Exercise instructions >>
Write out again the lines from the line with "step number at" up to and including the line with "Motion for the", exactly as they stand below, and skip any picture.

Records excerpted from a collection
########################################

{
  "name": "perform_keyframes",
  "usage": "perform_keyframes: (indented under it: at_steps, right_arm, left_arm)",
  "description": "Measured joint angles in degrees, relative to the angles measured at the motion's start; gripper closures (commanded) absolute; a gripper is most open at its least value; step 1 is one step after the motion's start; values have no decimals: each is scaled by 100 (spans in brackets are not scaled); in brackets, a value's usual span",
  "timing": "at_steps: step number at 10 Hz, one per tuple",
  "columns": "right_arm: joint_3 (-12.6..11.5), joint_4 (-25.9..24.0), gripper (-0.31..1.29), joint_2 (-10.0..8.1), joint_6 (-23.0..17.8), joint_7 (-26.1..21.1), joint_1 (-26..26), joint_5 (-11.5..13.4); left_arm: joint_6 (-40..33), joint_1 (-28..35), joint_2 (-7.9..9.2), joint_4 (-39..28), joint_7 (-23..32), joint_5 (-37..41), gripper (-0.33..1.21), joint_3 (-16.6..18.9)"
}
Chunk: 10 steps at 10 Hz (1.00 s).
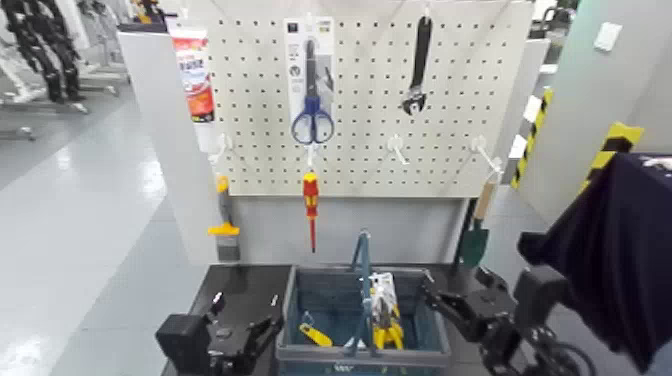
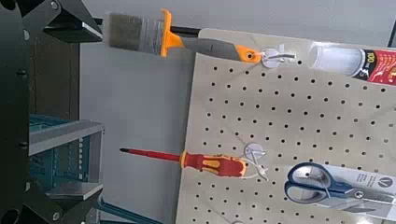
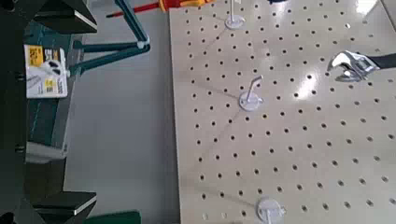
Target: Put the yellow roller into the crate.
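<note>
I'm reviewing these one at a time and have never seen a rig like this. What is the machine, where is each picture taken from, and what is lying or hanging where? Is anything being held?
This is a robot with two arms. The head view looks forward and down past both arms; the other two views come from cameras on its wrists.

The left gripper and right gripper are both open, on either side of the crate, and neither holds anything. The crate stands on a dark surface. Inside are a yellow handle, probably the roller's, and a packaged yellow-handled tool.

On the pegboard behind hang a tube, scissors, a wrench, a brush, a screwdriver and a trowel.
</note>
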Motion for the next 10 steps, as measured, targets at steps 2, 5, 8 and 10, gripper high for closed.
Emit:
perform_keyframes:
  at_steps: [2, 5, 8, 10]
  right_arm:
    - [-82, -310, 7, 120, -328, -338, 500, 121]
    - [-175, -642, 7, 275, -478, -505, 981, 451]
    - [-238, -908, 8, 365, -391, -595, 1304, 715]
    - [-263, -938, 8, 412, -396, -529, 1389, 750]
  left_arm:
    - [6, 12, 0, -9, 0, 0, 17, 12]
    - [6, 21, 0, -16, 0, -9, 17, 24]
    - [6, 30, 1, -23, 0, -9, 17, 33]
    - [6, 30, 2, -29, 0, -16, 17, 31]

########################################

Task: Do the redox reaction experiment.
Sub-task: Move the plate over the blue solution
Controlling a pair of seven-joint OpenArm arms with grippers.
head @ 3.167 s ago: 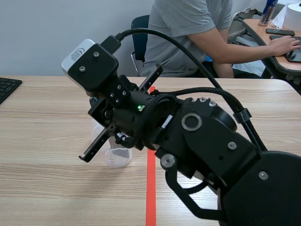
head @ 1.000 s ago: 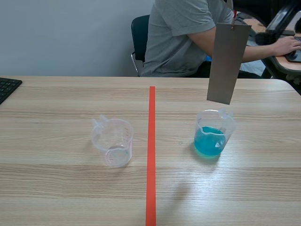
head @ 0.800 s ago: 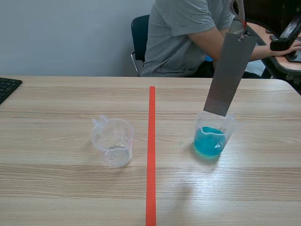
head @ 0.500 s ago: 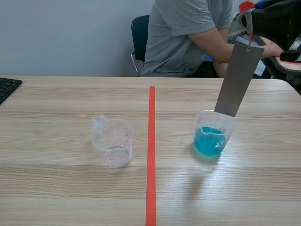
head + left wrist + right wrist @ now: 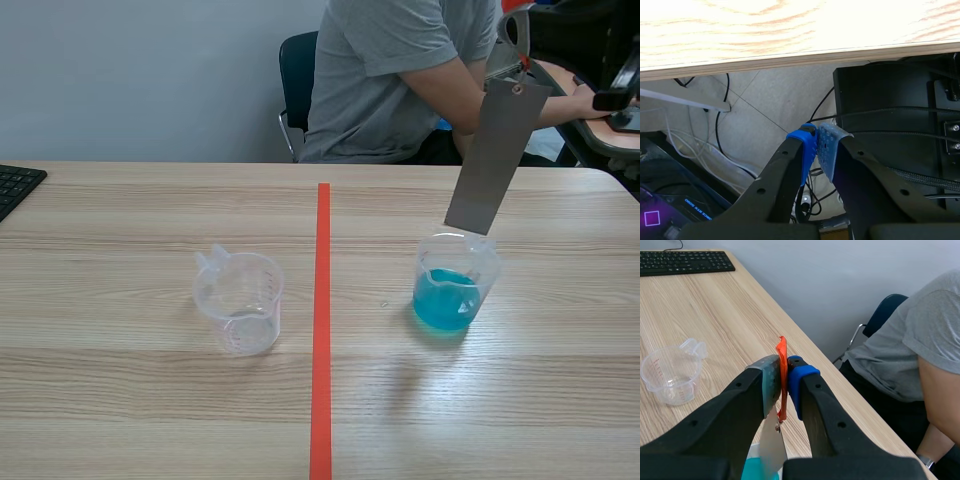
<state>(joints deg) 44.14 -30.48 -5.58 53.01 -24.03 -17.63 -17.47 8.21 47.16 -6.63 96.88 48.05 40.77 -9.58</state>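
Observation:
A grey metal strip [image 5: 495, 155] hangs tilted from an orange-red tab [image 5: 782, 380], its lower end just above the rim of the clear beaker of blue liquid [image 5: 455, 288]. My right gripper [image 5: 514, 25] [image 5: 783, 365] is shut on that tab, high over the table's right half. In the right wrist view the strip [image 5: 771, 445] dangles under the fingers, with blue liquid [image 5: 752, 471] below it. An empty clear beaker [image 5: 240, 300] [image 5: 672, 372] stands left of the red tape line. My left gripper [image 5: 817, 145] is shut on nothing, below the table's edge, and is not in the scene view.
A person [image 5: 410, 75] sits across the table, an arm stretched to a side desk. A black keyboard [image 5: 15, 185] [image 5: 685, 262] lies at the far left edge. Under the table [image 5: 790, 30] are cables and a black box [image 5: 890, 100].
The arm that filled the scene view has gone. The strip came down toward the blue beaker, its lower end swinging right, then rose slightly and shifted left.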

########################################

Response area >>
  "timing": "at_steps: step number at 10 Hz, one per tuple",
  "columns": "right_arm: joint_3 (-12.6..11.5), joint_4 (-25.9..24.0), gripper (-0.31..1.29), joint_2 (-10.0..8.1), joint_6 (-23.0..17.8), joint_7 (-26.1..21.1), joint_1 (-26..26), joint_5 (-11.5..13.4); left_arm: joint_6 (-40..33), joint_1 (-28..35), joint_2 (-7.9..9.2), joint_4 (-39..28), joint_7 (-23..32), joint_5 (-37..41), gripper (-0.33..1.21), joint_3 (-16.6..18.9)"
}
Chunk: 10 steps at 10 Hz (1.00 s).
Target: Put the yellow roller into the crate.
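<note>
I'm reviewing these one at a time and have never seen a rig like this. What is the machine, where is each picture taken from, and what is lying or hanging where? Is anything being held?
This is a robot with two arms. The head view looks forward and down past both arms; the other two views come from cameras on its wrists.

The left gripper and right gripper are both open, on either side of the crate, and neither holds anything. The crate stands on a dark surface. Inside are a yellow handle, probably the roller's, and a packaged yellow-handled tool.

On the pegboard behind hang a tube, scissors, a wrench, a brush, a screwdriver and a trowel.
</note>
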Motion for the next 10 steps, as measured, targets at steps 2, 5, 8 and 10, gripper high for closed.

This response contains the complete answer.